99.転送のデメリット
一方の『物体転送』というSランクスキル、強大な力を持つ彼――生駒聖斗は、戦禍の草原の茂み、その影で吐いていた。
「うえ、おええええぇぇぇぇッ!! ……はあ、はあ……」
あまりの気持ち悪さに、気が狂ってしまいそうになる。そもそも、何故このような事態に陥ったのか。それは、自分自身を『転送』したからだった。
物体転送は、落ちている瓦礫やナイフなんかに使っている分には何も感じない。しかし、生きている物に使えばどうなるだろうか。
確かに、移動は出来るかもしれない。ただし、一瞬で転送先へと移動する際に強烈な負荷が掛かる。よって、乗り物酔いを何十倍にもしたような気持ち悪さが襲いかかってくるのだ。
それは、距離に比例して気持ち悪さが増えていく。数センチ先へ移動するだけなら、まだ耐えられる気持ち悪さだが、今回のように十メートル以上も先の茂みへと飛ぶとなると話は別だ。
何度か試した結果、何とか立ち続けられる限界が50センチ。それでも気持ち悪さが襲ってくるし、後ろに飛んだ方が手っ取り早い気もするので、戦闘では実質使えない。今のような緊急時に使うくらいか。

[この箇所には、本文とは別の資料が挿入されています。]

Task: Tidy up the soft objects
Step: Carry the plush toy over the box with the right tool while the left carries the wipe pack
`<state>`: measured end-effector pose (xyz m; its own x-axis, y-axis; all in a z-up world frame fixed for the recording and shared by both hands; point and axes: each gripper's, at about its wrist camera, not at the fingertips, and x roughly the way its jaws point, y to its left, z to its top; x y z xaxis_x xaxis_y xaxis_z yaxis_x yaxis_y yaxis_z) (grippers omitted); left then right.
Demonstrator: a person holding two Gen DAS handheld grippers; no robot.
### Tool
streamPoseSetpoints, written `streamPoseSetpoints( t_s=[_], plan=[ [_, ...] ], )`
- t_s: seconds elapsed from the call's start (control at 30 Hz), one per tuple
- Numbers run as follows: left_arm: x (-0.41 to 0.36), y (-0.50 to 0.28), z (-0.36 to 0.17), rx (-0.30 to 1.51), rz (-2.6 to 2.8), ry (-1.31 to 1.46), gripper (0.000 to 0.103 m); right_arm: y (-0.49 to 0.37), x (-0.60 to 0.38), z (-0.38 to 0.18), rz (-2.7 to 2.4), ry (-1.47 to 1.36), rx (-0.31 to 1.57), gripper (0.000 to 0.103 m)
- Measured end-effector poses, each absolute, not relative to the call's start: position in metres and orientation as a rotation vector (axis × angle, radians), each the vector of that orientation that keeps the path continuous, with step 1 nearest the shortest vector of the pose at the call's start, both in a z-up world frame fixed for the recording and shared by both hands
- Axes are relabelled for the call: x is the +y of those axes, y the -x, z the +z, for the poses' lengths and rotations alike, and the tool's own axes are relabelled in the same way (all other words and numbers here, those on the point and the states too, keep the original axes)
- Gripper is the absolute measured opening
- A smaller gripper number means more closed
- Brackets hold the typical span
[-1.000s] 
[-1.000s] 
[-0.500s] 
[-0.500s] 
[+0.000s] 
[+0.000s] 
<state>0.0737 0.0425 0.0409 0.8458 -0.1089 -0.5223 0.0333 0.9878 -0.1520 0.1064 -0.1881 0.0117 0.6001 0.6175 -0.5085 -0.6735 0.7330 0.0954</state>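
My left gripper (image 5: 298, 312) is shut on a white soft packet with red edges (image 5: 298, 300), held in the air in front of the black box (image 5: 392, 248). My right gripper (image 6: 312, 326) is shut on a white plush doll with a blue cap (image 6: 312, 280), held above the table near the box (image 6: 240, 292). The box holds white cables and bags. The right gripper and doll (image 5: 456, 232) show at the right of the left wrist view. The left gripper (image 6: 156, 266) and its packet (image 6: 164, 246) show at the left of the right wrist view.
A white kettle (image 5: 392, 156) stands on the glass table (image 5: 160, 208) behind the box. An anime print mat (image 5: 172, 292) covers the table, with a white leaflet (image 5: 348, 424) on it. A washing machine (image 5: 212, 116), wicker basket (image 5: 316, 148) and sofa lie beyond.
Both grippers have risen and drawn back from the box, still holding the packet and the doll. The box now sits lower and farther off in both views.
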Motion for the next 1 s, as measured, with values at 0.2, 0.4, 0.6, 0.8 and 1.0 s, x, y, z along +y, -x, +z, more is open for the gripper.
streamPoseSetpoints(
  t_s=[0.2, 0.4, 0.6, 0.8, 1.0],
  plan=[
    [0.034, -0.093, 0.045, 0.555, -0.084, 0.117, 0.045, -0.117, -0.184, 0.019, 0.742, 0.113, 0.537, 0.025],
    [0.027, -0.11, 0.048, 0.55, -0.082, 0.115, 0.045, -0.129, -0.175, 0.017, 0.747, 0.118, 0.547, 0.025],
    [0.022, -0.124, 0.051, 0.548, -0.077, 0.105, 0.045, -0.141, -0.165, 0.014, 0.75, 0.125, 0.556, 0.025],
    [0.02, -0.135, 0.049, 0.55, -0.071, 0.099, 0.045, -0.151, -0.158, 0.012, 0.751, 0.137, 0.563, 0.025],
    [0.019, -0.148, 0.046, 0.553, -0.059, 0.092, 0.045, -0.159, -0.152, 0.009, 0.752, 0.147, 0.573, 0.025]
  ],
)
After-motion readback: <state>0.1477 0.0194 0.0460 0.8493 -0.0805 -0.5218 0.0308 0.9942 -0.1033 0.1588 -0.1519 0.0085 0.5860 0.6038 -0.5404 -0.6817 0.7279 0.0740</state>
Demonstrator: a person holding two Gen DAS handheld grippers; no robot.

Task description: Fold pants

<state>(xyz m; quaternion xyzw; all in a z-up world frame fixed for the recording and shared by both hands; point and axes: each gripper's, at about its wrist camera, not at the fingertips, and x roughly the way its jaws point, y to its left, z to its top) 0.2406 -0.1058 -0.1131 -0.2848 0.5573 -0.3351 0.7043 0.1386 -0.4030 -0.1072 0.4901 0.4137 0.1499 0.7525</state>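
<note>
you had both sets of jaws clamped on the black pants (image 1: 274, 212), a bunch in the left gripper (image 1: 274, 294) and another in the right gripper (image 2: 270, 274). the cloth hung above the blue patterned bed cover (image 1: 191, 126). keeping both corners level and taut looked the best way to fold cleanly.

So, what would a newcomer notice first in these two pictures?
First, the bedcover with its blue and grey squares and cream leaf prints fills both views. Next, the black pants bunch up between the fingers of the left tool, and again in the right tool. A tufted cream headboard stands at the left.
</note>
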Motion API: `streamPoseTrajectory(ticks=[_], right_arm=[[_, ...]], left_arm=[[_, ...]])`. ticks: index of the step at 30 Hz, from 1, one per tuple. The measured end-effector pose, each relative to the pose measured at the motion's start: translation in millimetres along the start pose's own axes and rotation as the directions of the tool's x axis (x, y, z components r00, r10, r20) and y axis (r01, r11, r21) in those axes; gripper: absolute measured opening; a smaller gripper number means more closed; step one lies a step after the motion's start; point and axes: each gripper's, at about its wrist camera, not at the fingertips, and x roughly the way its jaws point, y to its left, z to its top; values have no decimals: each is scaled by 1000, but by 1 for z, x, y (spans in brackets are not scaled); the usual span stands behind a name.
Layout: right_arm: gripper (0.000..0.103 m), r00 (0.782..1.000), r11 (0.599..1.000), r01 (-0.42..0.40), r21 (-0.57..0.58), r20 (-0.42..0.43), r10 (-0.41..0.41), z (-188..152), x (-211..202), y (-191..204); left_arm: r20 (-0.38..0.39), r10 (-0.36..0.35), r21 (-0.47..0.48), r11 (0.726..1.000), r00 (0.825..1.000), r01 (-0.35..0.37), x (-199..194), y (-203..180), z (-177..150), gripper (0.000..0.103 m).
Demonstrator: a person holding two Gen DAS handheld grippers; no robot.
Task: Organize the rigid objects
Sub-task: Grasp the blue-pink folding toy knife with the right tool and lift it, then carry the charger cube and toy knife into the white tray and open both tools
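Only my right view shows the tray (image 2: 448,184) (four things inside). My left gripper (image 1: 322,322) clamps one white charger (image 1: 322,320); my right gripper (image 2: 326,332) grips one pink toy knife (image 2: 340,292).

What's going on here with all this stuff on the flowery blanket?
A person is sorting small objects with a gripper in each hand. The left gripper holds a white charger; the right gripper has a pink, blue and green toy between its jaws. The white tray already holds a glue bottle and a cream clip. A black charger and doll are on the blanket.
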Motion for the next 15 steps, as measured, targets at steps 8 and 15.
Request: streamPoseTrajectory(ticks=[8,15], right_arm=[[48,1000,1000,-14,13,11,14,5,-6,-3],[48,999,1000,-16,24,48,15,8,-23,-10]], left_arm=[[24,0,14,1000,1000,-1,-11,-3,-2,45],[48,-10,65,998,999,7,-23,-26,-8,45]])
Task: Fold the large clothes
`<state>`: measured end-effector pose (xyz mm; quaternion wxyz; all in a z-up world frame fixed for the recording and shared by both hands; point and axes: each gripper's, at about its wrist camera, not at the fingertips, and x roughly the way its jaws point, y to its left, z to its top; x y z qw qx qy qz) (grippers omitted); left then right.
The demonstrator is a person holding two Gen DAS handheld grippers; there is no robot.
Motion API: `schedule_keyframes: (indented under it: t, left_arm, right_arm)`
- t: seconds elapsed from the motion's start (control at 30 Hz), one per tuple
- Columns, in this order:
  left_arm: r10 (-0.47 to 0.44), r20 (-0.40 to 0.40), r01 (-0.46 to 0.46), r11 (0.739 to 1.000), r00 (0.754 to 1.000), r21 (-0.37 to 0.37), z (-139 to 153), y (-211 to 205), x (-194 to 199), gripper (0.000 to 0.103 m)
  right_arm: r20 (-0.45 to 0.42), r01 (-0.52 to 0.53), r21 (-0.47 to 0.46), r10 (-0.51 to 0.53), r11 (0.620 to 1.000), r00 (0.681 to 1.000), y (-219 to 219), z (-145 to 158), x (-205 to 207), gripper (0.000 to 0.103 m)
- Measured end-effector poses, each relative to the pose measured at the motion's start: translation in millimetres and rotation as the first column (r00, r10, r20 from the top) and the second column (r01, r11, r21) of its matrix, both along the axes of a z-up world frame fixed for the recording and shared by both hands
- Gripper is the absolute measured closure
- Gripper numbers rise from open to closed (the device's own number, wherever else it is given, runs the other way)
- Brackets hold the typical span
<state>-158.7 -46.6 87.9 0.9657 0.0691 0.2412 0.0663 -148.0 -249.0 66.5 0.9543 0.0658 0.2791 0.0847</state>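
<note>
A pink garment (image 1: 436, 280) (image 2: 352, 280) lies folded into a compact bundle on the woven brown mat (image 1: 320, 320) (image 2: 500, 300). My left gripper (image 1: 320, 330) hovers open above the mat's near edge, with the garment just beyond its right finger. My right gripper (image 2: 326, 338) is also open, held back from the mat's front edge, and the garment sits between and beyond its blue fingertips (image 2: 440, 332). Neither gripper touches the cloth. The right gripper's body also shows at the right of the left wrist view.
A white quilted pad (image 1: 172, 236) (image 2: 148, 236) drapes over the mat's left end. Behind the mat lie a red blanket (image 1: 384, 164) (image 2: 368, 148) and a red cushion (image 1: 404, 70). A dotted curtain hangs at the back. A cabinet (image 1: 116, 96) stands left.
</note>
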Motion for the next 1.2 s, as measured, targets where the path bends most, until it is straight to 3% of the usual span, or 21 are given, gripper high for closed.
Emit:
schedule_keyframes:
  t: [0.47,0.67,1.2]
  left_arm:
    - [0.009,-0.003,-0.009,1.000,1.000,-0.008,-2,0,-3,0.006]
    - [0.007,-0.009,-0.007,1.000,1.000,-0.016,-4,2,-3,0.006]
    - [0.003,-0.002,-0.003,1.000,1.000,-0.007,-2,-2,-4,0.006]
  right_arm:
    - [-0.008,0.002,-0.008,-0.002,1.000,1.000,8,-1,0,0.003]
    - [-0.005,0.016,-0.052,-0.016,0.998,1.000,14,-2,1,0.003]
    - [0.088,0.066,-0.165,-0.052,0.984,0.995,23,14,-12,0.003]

「……はあ、はあ、はあ……やっと治ってきたか……しかし、しばらくはこの場所もバレる事は無いだろうしもう少し休ませてもらうか……」
何とか立ち上がれそうではあるが、余裕がない。ただ、同時に嫌な予感もする。
クリディアや前回リディエを攻めた時にも見ていたが、あの二人は特別なスキルなんかを持たないものの、それでも十分な脅威ではある。
Sランクや、リディエでの戦いの最中に突然現れた『魔王』と呼ばれていたドラゴン。そんな連中に匹敵するほどではなくても実力者だ。そんな二人が、こんな目と鼻の先にある茂みにいるのを見逃すのだろうか。
――その直後。隠れていた茂みの先から、高速で何かが向かってくるのを感じた。彼は後ろへと下がろうとするが、上手く体が動かない。向かってきたのは――靴。
彼を蹴り飛ばそうとする褐色肌の女戦士、レインの蹴りだった。
そのまま後方へと飛ばされた彼は浮かび上がり、地面へと叩きつけられる。ドスン、ドスンッ! と、二度転がり、その先で彼は転がる衝撃で、さらに気分が悪くなり――
「やはりニールの言った通りだったか。随分と具合が悪そうじゃないか? どうやらこれがデメリットらしい」
そう言い放つレインを、虚ろな目で見る彼は――もう反撃の余裕すらも残っていなかった。
「デメリットがあるとすれば隠れてやり過ごそうとする。近場の隠れられる場所を探すだけ」
ニールは冷静に分析し、その場所を言い当てた。分析力と戦闘力、どちらも併せ持つのが彼で、例え相手がSランクだとしても持ち前の力で超えられる、そんな男だ。
「アタシらを容赦なく刺し殺そうとしたんだ、分かっているな」
レインは冷酷に言い放つと、立ち上がる事もままならない彼の元へゆっくりと近づき、剣を向ける。
その剣から逃れるには、再び自分を転送するしか道はない。しかし、ここから見つからない場所へと飛ぶとなると、数百メートル、それ以上遠くへと飛ばなくてはならないだろう。
10メートルほど飛んだだけでこれなのに、今の何十、何百倍もの気持ち悪さが襲ってくる。そう思うと、自身をこれ以上飛ばすことなど……出来るはずもない。
それが分かっていて、レインはゆっくりと、歩いていく。
「街を壊し、民を殺したその罪。死で償えるだけ幸せだと思え」
レインは言い捨てると、心臓部に向けて両手で握る剣をグサリと突き刺した。
本当は、ここで簡単に殺して楽になるなど、許しがたい。殺した人数分だけ、苦痛を与えたい。……しかし、そんな余裕がないのも事実。Sランクという敵を生かしておいて、作戦に亀裂が生じればそれまでだ。
「さてニール。あとはこの死体を『死者蘇生』から守り抜くだけだ」
……焼き焦げて粉々になった死体でさえも、その人の一部であれば生き返らせる事が出来る、化け物じみたスキル。ただし、それ自体は戦闘力を持たない。死体にさえ近づかせなければ良いだけの話。
あとは別の場所で戦う仲間の勝利を信じて待つのみだ。